━━ Given information
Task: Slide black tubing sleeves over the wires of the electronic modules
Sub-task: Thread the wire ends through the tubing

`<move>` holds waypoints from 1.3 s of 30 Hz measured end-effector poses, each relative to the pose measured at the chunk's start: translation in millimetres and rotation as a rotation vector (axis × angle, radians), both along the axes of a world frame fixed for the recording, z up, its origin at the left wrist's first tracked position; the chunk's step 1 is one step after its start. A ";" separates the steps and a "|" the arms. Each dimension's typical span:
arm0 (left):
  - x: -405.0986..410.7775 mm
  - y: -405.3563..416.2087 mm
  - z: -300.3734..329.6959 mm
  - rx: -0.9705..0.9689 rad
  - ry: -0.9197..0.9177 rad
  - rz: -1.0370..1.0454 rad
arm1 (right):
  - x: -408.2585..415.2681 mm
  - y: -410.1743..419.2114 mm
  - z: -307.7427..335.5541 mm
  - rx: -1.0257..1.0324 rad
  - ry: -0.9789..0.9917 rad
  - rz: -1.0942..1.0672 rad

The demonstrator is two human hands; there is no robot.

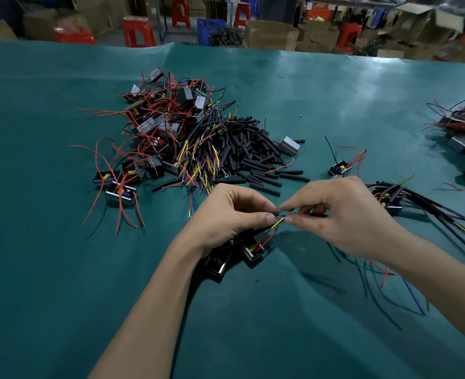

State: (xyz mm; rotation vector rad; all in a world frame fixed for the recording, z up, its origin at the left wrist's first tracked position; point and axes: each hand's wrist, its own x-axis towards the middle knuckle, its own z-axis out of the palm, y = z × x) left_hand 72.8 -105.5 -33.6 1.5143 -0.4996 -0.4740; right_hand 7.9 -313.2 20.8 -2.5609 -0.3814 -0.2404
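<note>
Black tubing sleeve [317, 215] meets wire above a green-covered workbench [62, 269], where a worker's two bare hands come together over a small electronic module [253, 248]. The right hand [343, 214] pinches the sleeve between thumb and forefinger, most of its length hidden behind the fingers. The left hand [226, 214] pinches the gathered wire ends at the sleeve's mouth, with a yellow wire [278, 222] and a red one running down to the module, which lies on the cloth just under the left palm.

The sleeve lies roughly level, its long axis running left to right, its open end pointing toward the left hand. By the look of it, threading has only begun, with the wire tips just at the opening; whether they are inside cannot be told. The next move would seem to call for keeping the strands bunched and in line with the bore while the sleeve is pushed leftward toward the module.

Beyond the hands lie a heap of loose sleeves [253, 149] and a pile of unsleeved modules [157, 119]; sleeved units [390, 198] rest at right.
</note>
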 end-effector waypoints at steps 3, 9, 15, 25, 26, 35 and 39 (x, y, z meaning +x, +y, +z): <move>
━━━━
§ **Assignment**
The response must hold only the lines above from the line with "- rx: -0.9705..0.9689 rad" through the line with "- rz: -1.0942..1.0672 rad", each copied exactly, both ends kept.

§ **Your solution**
  - rx: -0.9705..0.9689 rad
  - ry: -0.9197..0.9177 rad
  - rz: -1.0370..1.0454 rad
arm1 (right):
  - x: -408.2585..415.2681 mm
  - y: -410.1743..419.2114 mm
  - z: -307.7427..335.5541 mm
  - rx: -1.0257..1.0324 rad
  - ry: -0.9789..0.9917 rad
  - rz: -1.0942..1.0672 rad

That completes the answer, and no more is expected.